Friday, October 26, 2007

Fatty the Clown's Parenting Advice:
Psycho is Scary

As Yo Mama Taught Me:
Act enthusiastic and you'll be enthusiastic!
Nothing and I mean nothing works in terms of disciplining Rufus. Timeouts don't work. A swat doesn't work. Removing privileges doesn't work. Yelling doesn't work. And in fact, I think that immunity is rubbing off on Boudreaux, too. It's like they have ganged up to prove that I am an old fraud who will scream and yell and stomp my feet at the drop of a hat. The sound and the fury...signifying nothing. I guess this is probably the truth. I don't ask Bumpus, because he will give me a lecture.

So last week, Rufus was practicing his endurance skills by repeatedly pushing my buttons over absolute trivia. He was fully, 110% succeeding in pushing me over the edge as at 6 PM. The bird was screeching, Magoo was crying, the cats were yowling, and I was having one of my 25-per day sneezing fits, wetting my pants a little with every ACHOOO. Whatever it was he asked, I do not remember. The important point is that he had pushed me so far beyond my limit that my head might have exploded right off of my shoulders just like a Roman candle on July 4th, with sparks shooting colored balls out of my neck. Something snapped, and instead of yelling (why compete with all the other decibels in the house?), I turned to him, put a huge fake grin on my face, looked straight at him but sort of unfocused my eyes, and answered him in a very fake, very cheery voice. I have since come to call it "The Psycho Clown Response."

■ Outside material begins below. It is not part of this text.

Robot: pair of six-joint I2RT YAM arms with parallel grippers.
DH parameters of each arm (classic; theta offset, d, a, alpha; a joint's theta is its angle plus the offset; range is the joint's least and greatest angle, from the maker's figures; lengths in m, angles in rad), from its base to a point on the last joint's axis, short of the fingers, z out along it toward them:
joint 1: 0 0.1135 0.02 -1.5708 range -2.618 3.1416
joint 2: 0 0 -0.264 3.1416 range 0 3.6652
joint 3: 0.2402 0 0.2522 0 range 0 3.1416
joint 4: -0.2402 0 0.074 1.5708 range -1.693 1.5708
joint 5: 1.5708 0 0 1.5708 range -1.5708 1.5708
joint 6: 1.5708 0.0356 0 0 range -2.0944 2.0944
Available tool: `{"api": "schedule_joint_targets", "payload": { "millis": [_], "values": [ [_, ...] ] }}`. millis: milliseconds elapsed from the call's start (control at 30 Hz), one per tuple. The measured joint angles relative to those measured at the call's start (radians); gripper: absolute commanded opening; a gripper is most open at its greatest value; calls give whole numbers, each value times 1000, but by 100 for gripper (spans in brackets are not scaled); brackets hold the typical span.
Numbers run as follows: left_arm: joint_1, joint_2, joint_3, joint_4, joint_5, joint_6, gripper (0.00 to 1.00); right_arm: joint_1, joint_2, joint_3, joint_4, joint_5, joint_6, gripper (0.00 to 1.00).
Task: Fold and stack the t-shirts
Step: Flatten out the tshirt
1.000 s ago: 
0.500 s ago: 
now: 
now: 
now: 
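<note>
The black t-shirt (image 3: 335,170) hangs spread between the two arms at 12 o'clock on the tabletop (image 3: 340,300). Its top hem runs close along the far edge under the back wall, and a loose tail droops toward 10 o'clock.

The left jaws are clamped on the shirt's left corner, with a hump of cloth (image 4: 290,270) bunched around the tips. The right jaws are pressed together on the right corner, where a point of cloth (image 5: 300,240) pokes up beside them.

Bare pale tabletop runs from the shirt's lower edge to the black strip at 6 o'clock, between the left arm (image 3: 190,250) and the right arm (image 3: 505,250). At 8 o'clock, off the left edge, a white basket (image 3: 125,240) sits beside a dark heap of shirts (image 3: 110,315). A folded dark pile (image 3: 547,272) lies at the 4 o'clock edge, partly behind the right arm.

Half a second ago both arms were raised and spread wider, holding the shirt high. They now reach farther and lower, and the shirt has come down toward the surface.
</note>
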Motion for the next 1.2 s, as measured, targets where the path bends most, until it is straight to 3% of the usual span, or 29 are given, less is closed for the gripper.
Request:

This had an unexpected and drastic effect: Rufus froze in place. He STOPPED TALKING. He LOOKED FRIGHTENED. His BOTTOM LIP QUIVERED. He said "YES MA'AM to whatever it was I told him. And he quietly went about his business. MAGIC!

I took note.

Later that night, when he was making his 48th excuse for not going to bed, I tried it again, a very fake big smiling, sing-song voice, "Well, I see you're having trouble settling down for bed! We'll have to try going to bed an hour earlier tomorrow night to see if that can help." Again, deer...in...the...headlights. VICTORY!

The next day, it happened yet again. Only this time, he paused long enough, looking very somber, to say, "Ummmm Mom? Could you not look at me like that? It scares me."

I felt like Ed was at my door with a check. It continues to be effective. I suggest it to all harried mothers and fathers.

PS: It doesn't work on husbands.

3 comments:

creeser said...

This is hysterical! Maybe you could throw in a few multiple personalities to add to the confusion of small boys. You could spin your head around a few times and someone new could pop out! It would certainly give them something to talk about at school - "I wonder which of my mommies is coming to pick me up today?"

Keep up the good work - Dr. Spock would be proud

Cin said...

That is hilarious! I think you are right about it not working on husbands. I tried something similar with my boyfriend...nothing. I threw his lunch bag at him once...from the kitchen into the living room. It scared the shit out of him AND the dog. Let's just say I had some quiet time for the rest of the afternoon! :) Of course, I don't recommend doing that too often. One would not want the reputation of being a complete raving lunatic. But, sometimes ya just gotta do what ya gotta do! :)

yo mama said...

Brilliant! Y.M. suggests you suddenly start singing "Onward Christian Soldiers" in a loud
voice, as you march to the board posted on the wall where you make a big red X or 2 or 3 in the appropriate box which denotes no TV for a week, no computer for a week, etc. etc. When "Onward Christian Soldiers" no longer works, I would suggest "Jesus Loves Me This I Know" .... all singing to be done, of course, with crossed eyes toward heaven and hands folded in prayer and a big grin on your face like you KNOW something THEY don't know. Send Y.M a report, please.